Ursula von der Leyen e gli sms «segreti» sui vaccini: un bel pasticcio che richiede un cambio di rotta senza precedenti

Ursula von der Leyen e gli sms «segreti» sui vaccini: un bel pasticcio che richiede un cambio di rotta senza precedenti

Nessuno può dimenticare i mirabolanti successi di Ursula von der Leyen nel gestire la campagna vaccinale europea contro il Covid. Ma, ahimè, la condanna relativa ai messaggi scambiati con i dirigenti di Pfizer mette in evidenza i demeriti di uno stile di governo che ha fatto dell’accentramento e del segreto i suoi valori fondamentali.

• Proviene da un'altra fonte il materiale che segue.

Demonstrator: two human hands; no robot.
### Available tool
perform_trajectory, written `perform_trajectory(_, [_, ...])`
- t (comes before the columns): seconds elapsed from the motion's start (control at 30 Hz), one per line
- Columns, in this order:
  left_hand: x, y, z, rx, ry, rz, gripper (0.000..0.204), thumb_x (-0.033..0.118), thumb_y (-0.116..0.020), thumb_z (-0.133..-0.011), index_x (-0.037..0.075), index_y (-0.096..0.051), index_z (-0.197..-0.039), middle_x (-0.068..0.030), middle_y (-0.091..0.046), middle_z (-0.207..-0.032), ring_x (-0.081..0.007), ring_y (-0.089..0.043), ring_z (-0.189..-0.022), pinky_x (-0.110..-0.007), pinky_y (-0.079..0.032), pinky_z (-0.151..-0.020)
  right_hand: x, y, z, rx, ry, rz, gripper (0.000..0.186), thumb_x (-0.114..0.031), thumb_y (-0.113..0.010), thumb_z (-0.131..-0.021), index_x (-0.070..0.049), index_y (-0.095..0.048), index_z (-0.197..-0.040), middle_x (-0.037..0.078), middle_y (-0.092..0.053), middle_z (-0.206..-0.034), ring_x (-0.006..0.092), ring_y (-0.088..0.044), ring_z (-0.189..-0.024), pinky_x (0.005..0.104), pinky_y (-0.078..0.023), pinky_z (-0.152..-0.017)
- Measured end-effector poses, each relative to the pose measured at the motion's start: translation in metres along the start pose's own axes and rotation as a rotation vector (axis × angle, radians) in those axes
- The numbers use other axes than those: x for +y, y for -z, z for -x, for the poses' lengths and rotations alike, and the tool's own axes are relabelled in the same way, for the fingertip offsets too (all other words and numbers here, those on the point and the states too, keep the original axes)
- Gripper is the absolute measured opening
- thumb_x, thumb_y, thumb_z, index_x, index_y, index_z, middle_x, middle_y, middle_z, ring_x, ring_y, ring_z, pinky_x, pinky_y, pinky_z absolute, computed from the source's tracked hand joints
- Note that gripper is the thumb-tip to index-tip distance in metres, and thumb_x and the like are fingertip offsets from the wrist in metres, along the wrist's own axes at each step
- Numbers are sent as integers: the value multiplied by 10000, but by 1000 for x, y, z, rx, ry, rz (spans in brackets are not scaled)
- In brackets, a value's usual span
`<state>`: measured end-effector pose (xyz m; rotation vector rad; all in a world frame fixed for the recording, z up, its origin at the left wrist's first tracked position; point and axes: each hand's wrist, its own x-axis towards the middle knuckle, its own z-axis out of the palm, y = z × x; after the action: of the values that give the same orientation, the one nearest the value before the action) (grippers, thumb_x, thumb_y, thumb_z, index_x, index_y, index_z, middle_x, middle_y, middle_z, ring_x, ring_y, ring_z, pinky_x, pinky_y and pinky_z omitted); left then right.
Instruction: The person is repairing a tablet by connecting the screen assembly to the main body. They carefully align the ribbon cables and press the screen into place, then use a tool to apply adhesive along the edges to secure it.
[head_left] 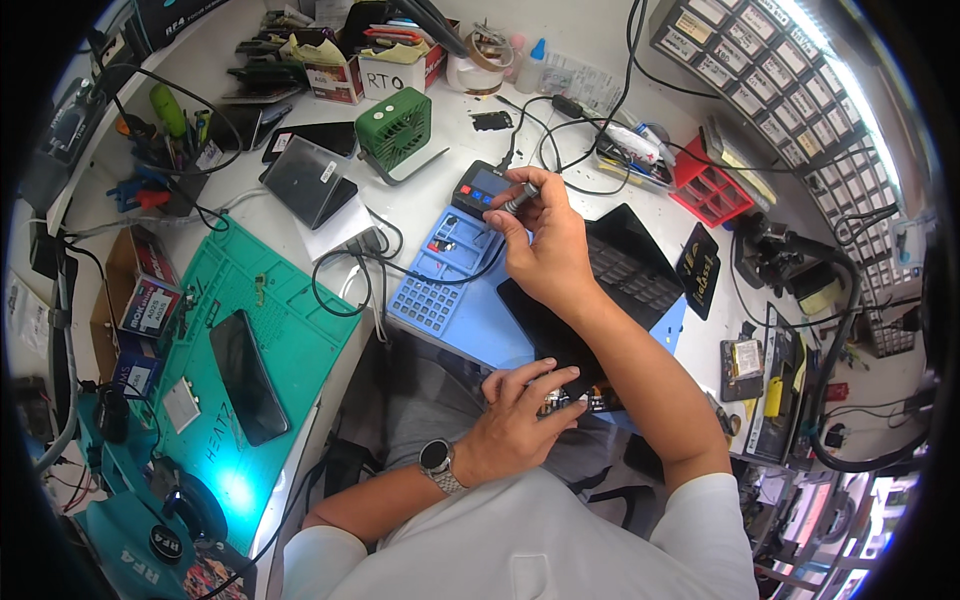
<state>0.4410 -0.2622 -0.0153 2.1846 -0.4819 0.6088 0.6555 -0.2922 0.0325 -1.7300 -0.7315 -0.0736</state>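
My right hand [548,240] is raised over the blue work mat [480,325]. Its thumb and fingers pinch a short grey cylindrical tool [520,198], whose lower end is hard to make out. Just beyond it, a small black device with a screen and coloured buttons [480,187] sits at the mat's top. A dark, flat laptop-like device [540,320] lies under my right forearm, with a black keyboard [640,265] showing beyond. My left hand [525,410] spreads its fingers at this device's near edge, beside exposed small parts [597,400]. Part of the device is hidden by my arm.
On the left, a green mat [320,285] bears a black phone [248,378]. A green fan [393,135] stands at the back, near loose black cables [370,265]. To the right are a red organizer [712,185], a microscope-like black stand [785,250] and a wall of small drawers [780,80].
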Motion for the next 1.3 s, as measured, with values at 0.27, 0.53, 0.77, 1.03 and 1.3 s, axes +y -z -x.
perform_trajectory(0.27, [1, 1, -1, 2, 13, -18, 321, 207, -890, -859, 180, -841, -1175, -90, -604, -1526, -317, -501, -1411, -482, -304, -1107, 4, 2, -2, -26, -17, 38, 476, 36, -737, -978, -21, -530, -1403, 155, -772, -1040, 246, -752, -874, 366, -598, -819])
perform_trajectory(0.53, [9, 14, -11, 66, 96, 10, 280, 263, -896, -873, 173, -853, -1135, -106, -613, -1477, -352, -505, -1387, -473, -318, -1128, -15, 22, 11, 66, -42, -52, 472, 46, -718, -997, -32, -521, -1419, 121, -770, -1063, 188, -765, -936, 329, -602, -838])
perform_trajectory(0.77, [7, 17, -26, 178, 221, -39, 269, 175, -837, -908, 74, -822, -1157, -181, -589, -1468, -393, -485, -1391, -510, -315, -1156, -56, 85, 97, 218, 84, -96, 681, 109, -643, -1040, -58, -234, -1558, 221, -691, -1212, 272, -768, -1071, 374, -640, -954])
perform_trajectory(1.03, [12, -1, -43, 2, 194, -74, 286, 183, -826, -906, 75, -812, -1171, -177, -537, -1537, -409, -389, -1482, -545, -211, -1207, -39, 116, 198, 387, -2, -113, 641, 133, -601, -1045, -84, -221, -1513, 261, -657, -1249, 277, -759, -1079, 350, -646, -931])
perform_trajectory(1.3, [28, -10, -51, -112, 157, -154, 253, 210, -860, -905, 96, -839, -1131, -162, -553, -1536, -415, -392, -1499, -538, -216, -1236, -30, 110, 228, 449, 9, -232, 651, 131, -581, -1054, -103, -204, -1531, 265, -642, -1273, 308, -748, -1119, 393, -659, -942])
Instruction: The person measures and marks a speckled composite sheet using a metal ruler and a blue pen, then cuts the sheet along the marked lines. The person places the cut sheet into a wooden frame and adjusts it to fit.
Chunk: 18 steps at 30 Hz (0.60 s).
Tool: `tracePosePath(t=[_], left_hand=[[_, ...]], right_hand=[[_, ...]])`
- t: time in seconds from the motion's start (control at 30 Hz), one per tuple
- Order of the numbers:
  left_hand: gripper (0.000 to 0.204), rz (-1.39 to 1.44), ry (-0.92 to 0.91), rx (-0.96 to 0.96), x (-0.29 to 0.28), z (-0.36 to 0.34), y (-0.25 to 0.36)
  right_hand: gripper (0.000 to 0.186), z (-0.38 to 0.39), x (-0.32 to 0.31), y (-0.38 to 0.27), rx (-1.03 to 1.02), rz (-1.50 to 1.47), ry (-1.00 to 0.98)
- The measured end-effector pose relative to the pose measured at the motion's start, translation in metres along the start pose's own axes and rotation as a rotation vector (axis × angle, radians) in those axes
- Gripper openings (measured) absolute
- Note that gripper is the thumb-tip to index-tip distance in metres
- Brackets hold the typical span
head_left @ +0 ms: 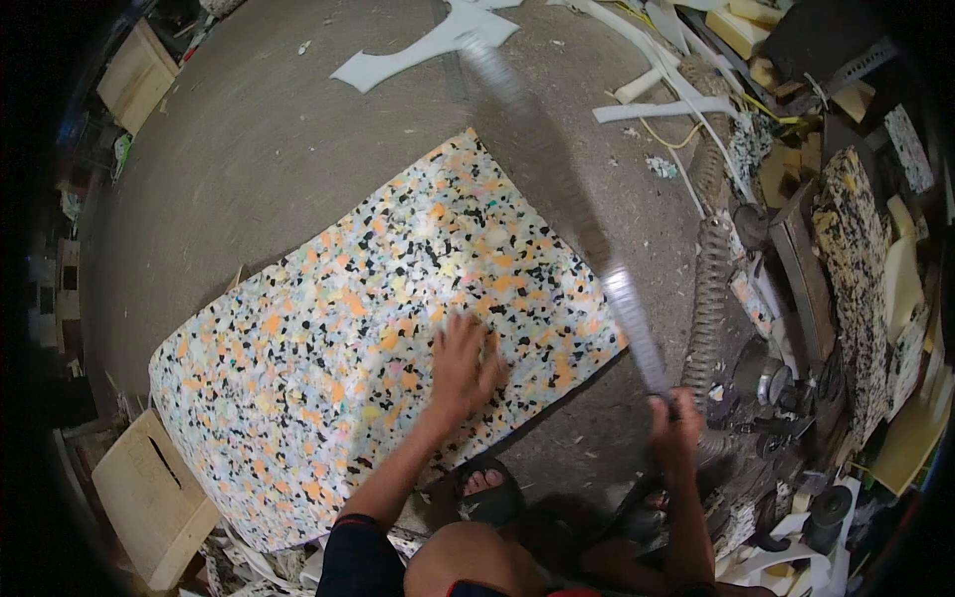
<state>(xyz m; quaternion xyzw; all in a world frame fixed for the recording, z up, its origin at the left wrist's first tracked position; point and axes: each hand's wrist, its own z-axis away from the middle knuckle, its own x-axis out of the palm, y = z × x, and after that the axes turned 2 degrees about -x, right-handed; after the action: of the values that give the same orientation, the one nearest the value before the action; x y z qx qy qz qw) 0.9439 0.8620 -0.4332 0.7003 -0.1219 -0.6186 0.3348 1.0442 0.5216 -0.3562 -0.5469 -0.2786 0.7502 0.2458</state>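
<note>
A large sheet of speckled rebonded foam [298, 338], in white, orange and black chips, lies slantwise on the floor before me. My left hand [463, 368] is laid on its upper face near the right half, fingers spread and a little blurred. Beyond the sheet's right edge my right hand [676, 423] is closed round the near end of a long, shiny blade [637, 323]. The blade slants up and left, just beside the sheet's right corner. Motion smears its far part, so where it ends is hard to tell.
White foam offcuts [398, 58] lie on the floor at the far side. A coiled hose [710, 289] runs along the right, beside heaped foam scraps [856, 289] and a metal machine part [766, 383]. Cardboard [149, 497] stands at lower left. My sandalled foot [487, 488] is close to the sheet's near edge.
</note>
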Motion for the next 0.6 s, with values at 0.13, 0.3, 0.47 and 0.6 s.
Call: tracePosePath(t=[0.13,0.3,0.47,0.6], left_hand=[[0.060,0.012,0.275,0.015,-0.001,-0.130,-0.054],[0.080,-0.214,0.170,-0.062,0.001,-0.227,-0.077],[0.091,-0.319,0.129,-0.034,0.009,-0.244,-0.081],[0.093,-0.367,0.138,-0.014,0.013,-0.246,-0.084]], right_hand=[[0.027,-0.007,0.057,0.021,-0.200,0.142,-0.022],[0.027,-0.018,0.073,0.073,-0.258,0.260,-0.004],[0.035,-0.013,0.068,0.090,-0.052,0.253,-0.151],[0.030,-0.023,0.065,0.071,-0.075,0.162,-0.148]])
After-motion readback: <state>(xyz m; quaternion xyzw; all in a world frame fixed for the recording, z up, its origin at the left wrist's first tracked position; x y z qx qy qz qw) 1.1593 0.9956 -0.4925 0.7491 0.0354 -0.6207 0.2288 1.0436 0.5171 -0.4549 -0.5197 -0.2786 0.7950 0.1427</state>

Prepariamoci a sentire il coro di complottisti e sovranisti scatenarsi nuovamente contro il lato oscuro e inconfessabile della campagna vaccinale europea, che, per qualcuno, rimane un’autentica pietra miliare nella storia recente d’Europa. È bene rinfrescare la memoria, ora che il panico collettivo e la frenesia di quei giorni drammatici si sfumano in ricordi appannati.

Tuttavia, la sentenza della Corte Generale dell’Ue, che condanna il rifiuto della Commissione di rendere pubbliche le conversazioni private tra la sua presidente e il boss di Pfizer nel 2021, è un colpo mortale per la reputazione di von der Leyen e il suo metodo di gestione. Dopotutto, chi se ne frega se nel privato concordarono l’acquisto di 1,8 milioni di dosi del vaccino sviluppato in tandem con la tedesca BionTech?

Il tribunale comunitario ha dato ragione al New York Times, che aveva giustamente criticato l’esecutivo europeo per aver negato l’accesso ai documenti, sostenendo di non poterli trovare perché, chissà come, erano stati cancellati. «È una vittoria per la trasparenza e la responsabilità nell’Unione europea», ha commentato un portavoce del famoso quotidiano americano. Dicono che la decisione «manda un segnale forte: neppure i messaggi più effimeri su piattaforme private possono sfuggire al controllo pubblico». Bah, chissà se ci credono davvero.

Questa sentenza, appellabile presso la Corte di Giustizia europea, potrebbe stabilire un precedente cruciale per la democrazia e l’accesso dei media ai documenti ufficiali dell’Ue, compresi, oh meraviglia, i messaggi di testo. Ma già ora suona come una condanna del metodo di Ursula von der Leyen, che fin dal suo insediamento ha impostato l’accentramento e la segretezza come colonna portante della sua gestione. Chissà se a Bruxelles avranno voglia di riflettere su questo, o se preferiranno semplicemente continuare a nascondere la polvere sotto il tappeto.

Inutile girarci attorno: durante il secondo mandato, Ursula von der Leyen ha saputo benissimo come esautorare il collegio dei commissari, limitando il loro ruolo e accentrando tutto il potere nel suo gabinetto. Che meraviglia, vero? Un vero esempio di democrazia partecipativa, se solo ci facessimo ingannare dalla facciata. E, oh, che dire della sua abilissima strategia di schermarsi dal controllo dei media? Tanto per fare un esempio chiaro, a gennaio scorso la sua salute è diventata il segreto meglio custodito di Bruxelles.

La presidente ha sofferto di una grave forma di polmonite, un piccolo dettaglio che le ha fatto cancellare tutto e, sì, necessitare anche di un ricovero in ospedale. Ma perché informare i media quando si può semplicemente nascondere la verità e pretendere che tutto vada nel verso giusto? La notizia è emersa solo per caso dopo che è tornata in gioco, non possiamo che ammirare l’efficacia della sua gestione delle comunicazioni.

Adesso, però, la Corte Generale ha deciso di rompere il silenzio e mettere il dito nella piaga. Che sorpresa! C’è evidentemente una discrepanza tra ciò che von der Leyen predica in materia di trasparenza e la realtà dei fatti. Ma, ovviamente, questo non può oscurare i suoi “meriti” nel gestire la pandemia. La sentenza diventa quindi un’opportunità per affrontare la questione e, chissà, tentare di rimediare a questa situazione con un cambiamento radicale nel suo stile e nel suo modo di governare.